*What you need to do:* Each line of the data below from the one holding "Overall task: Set" to the one holding "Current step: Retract", inclusive, is to be reproduced exactly; no other line belongs in the answer.

[Records from a collection]
-----

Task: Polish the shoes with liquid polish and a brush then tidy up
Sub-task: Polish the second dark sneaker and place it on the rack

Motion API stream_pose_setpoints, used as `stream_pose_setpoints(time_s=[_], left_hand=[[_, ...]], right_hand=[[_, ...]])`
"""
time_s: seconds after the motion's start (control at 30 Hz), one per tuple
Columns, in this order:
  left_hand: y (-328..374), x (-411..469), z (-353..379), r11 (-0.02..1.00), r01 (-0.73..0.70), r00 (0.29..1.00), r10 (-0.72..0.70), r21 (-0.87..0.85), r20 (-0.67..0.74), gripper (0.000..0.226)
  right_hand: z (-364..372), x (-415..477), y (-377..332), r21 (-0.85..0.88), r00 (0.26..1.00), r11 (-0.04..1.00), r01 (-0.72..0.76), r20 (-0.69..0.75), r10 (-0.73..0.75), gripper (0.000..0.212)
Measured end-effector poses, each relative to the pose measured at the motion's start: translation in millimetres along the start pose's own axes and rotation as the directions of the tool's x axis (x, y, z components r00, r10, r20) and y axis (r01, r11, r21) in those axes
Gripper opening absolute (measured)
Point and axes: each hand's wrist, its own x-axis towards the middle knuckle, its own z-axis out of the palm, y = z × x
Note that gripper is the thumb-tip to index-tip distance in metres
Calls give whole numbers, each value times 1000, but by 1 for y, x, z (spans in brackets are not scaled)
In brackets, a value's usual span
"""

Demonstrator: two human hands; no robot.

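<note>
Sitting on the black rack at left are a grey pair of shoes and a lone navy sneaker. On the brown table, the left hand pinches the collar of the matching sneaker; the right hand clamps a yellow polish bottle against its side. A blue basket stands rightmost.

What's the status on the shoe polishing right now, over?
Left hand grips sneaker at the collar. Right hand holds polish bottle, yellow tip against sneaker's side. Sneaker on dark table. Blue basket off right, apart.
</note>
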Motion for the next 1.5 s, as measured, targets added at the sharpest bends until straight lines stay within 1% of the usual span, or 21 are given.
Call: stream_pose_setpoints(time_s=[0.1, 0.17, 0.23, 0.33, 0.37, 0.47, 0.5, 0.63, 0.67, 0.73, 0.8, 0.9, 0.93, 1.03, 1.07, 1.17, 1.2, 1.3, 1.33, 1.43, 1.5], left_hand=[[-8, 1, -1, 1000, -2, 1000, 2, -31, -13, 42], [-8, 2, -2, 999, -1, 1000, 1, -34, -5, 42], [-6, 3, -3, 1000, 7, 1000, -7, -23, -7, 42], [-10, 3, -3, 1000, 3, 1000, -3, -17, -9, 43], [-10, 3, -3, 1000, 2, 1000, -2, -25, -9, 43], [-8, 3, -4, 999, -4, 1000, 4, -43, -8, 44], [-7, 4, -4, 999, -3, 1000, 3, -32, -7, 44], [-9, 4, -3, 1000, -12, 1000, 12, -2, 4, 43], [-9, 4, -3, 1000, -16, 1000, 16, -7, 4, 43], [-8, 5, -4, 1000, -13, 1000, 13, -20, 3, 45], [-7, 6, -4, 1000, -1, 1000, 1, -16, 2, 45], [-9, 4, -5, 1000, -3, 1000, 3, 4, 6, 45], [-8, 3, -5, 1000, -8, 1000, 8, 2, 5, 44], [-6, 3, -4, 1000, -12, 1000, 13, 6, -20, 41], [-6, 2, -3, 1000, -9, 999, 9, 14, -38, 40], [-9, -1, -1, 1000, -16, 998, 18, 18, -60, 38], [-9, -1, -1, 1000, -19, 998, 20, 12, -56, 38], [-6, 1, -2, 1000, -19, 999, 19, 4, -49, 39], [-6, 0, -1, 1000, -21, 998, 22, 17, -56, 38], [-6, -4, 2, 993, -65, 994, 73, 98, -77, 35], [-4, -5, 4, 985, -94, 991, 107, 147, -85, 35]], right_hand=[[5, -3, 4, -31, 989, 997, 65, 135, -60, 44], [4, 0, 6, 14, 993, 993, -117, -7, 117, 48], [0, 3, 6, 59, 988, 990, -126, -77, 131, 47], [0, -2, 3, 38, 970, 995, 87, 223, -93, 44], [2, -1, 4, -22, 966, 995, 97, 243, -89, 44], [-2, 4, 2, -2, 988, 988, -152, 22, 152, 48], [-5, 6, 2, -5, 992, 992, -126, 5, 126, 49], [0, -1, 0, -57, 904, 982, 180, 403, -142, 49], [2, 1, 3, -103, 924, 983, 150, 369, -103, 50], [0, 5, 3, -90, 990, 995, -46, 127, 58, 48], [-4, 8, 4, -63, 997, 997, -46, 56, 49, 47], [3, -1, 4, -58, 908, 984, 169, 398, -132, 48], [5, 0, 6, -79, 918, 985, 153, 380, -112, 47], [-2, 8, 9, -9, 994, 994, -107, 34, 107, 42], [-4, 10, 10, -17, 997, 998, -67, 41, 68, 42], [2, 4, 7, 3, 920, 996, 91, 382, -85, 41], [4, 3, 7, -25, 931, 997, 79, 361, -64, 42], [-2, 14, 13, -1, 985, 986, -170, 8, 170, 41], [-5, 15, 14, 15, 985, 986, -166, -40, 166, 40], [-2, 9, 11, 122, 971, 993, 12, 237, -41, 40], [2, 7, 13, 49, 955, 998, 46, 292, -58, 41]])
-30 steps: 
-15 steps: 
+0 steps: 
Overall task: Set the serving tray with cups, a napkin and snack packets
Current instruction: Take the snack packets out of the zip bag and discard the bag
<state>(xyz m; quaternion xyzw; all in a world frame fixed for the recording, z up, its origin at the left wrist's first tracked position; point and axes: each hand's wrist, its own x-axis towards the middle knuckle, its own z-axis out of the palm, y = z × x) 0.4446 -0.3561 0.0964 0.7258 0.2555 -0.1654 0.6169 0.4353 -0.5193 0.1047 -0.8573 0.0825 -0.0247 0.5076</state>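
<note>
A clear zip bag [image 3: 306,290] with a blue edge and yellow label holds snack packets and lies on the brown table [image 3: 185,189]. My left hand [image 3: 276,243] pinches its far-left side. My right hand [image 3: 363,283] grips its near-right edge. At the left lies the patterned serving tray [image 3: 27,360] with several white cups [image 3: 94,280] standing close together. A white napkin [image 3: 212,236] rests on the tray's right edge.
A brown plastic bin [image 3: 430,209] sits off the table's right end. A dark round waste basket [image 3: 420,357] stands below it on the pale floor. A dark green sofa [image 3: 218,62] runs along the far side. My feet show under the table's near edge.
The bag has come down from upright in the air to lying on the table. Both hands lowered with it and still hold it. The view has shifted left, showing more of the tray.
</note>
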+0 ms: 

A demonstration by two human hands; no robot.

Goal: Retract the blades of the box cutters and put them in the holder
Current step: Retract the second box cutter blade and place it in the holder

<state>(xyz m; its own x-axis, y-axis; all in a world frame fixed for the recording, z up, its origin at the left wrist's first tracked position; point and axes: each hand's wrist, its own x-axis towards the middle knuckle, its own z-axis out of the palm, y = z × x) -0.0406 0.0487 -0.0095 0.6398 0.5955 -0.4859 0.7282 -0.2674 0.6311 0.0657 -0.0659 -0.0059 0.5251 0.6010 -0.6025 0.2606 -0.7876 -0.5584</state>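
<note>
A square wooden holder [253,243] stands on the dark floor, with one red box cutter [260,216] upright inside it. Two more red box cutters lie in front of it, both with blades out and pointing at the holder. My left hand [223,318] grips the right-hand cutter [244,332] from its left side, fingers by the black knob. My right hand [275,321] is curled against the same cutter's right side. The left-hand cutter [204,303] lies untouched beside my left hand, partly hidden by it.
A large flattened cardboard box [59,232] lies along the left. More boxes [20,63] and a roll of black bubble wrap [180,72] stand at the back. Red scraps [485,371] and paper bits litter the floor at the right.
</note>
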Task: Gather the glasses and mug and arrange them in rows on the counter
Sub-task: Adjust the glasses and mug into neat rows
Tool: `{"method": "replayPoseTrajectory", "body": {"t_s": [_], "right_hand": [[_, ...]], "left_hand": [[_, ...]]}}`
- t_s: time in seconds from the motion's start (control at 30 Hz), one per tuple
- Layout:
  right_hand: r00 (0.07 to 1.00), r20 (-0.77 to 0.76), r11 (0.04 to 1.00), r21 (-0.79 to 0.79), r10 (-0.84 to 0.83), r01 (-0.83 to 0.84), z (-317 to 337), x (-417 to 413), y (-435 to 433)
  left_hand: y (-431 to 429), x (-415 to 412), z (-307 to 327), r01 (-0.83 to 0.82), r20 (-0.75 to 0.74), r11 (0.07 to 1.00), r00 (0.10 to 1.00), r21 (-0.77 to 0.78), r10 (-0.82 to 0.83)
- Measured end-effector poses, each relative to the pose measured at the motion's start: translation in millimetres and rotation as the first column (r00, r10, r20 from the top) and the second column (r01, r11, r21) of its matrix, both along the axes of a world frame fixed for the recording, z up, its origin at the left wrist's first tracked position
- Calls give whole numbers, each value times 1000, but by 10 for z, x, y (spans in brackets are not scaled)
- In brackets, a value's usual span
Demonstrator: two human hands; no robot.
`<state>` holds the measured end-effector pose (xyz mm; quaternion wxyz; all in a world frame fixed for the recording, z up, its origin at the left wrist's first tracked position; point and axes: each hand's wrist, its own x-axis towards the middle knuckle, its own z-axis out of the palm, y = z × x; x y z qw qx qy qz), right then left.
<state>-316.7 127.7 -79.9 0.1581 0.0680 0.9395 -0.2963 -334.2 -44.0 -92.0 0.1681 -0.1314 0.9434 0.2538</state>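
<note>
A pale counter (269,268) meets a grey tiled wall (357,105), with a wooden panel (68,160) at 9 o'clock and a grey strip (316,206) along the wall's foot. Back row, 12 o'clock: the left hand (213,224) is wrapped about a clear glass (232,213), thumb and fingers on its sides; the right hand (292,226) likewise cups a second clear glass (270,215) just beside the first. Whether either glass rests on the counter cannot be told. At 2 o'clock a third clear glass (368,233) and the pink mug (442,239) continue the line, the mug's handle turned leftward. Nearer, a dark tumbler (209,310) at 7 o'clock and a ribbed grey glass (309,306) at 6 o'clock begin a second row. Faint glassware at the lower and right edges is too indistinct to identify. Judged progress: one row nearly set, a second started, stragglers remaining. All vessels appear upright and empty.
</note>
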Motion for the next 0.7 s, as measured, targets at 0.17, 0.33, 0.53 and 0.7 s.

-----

*Solved exercise:*
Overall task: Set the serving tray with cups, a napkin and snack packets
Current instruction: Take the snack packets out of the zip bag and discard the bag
<state>(xyz m; quaternion xyzw; all in a world frame fixed for the recording, z up, its origin at the left wrist's first tracked position; point and axes: each hand's wrist, its own x-axis towards the middle knuckle, its own z-axis out of the palm, y = z × x) 0.4446 -0.3561 0.0964 0.7258 0.2555 -0.1654 0.6169 0.4353 -0.5193 0.1047 -0.8573 0.0825 -0.0247 0.5076</state>
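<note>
A clear zip bag [image 3: 306,290] with a blue edge and yellow label holds snack packets and lies on the brown table [image 3: 185,189]. My left hand [image 3: 276,243] pinches its far-left side. My right hand [image 3: 363,283] grips its near-right edge. At the left lies the patterned serving tray [image 3: 27,360] with several white cups [image 3: 94,280] standing close together. A white napkin [image 3: 212,236] rests on the tray's right edge.
A brown plastic bin [image 3: 430,209] sits off the table's right end. A dark round waste basket [image 3: 420,357] stands below it on the pale floor. A dark green sofa [image 3: 218,62] runs along the far side. My feet show under the table's near edge.
The bag has come down from upright in the air to lying on the table. Both hands lowered with it and still hold it. The view has shifted left, showing more of the tray.
</note>
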+0 ms: 

A demonstration by two human hands; no robot.

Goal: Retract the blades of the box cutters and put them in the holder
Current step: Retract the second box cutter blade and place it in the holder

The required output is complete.